- **WHAT IS EXPECTED**
If a line in the data below contains the word "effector", copy it out.

- **THE DATA**
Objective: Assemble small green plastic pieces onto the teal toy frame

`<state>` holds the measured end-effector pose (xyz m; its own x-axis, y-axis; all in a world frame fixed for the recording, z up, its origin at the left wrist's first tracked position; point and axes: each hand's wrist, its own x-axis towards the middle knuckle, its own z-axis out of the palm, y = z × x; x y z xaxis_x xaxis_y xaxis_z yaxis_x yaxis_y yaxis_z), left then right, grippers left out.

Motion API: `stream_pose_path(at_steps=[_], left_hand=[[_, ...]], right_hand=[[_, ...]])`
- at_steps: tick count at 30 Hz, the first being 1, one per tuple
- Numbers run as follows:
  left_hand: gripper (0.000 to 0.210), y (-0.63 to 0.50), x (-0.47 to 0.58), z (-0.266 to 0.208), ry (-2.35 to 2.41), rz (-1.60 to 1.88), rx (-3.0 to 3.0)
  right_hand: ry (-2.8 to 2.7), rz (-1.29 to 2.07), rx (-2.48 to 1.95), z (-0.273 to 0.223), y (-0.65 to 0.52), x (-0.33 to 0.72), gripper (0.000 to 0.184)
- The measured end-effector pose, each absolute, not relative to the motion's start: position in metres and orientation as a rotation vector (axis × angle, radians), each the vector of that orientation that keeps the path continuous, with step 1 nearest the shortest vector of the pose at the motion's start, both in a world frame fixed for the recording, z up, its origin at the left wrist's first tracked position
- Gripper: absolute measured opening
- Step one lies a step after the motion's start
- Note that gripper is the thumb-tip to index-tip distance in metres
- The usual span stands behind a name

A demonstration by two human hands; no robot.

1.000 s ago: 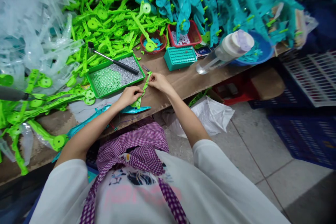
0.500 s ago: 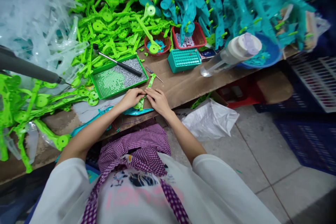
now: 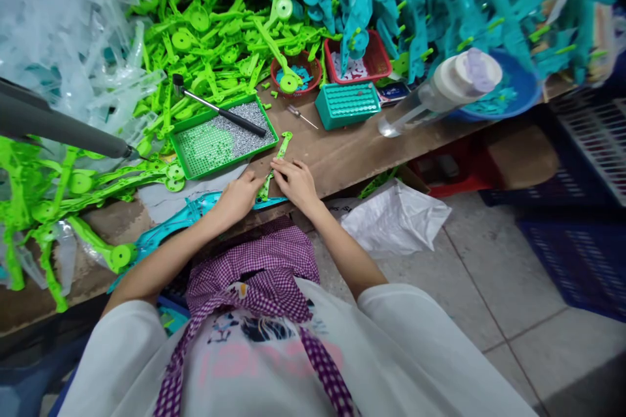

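Green strip (image 3: 276, 159) lies on the near bench edge, my left hand (image 3: 238, 196) and right hand (image 3: 295, 181) pinching its near end; pin tray (image 3: 195, 166) beside it, green heap far behind untouched.

I am seeing both hands meeting on a plastic strip (image 3: 276, 163) at the bench (image 3: 342, 153) edge, left hand (image 3: 238, 195) at 9 o'clock of right hand (image 3: 296, 181). Tray (image 3: 222, 137) lying at 11 o'clock, hammer (image 3: 218, 109) resting across it; bottle (image 3: 440, 91) at 2 o'clock.

slim lime-green plastic strip (image 3: 274, 167), flat on workbench, under hands
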<state>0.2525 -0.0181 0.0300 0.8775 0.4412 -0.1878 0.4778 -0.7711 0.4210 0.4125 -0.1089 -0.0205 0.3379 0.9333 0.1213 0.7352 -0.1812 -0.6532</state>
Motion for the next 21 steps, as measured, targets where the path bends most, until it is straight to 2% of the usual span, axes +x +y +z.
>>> stream_pose_path(at_steps=[3,10,21], left_hand=[[0.043,-0.025,0.252,0.029,0.716,-0.219,2.66],[0.036,-0.026,0.246,0.028,0.72,-0.132,2.69],[0.039,-0.033,0.244,0.027,0.65,-0.259,2.776]], right_hand=[[-1.461,0.401,-1.975,-0.021,-0.109,0.412,0.03],[-1.447,0.507,-1.967,-0.016,-0.108,0.422,0.025],[-1.447,0.436,-2.113,-0.008,-0.105,0.409,0.027]])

- **EXPECTED ANSWER**
`<state>` holds the measured end-effector pose (xyz m; its own x-axis, y-axis; all in a world frame fixed for the recording, z up, its origin at the left wrist's first tracked position; point and axes: each hand's wrist, its own x-axis towards the middle knuckle, its own z-axis out of the palm, y = z × x; x y z xaxis_x xaxis_y xaxis_z yaxis_x yaxis_y yaxis_z), left then right, grippers left out.
- The measured end-effector pose, each absolute, not relative to the motion's start: position in metres and orientation as a rotation vector (axis × angle, radians), each the vector of that orientation that keeps the path continuous, with step 1 nearest the shortest vector of the pose at the motion's start, both in a world frame fixed for the recording, z up, its origin at the left wrist's first tracked position

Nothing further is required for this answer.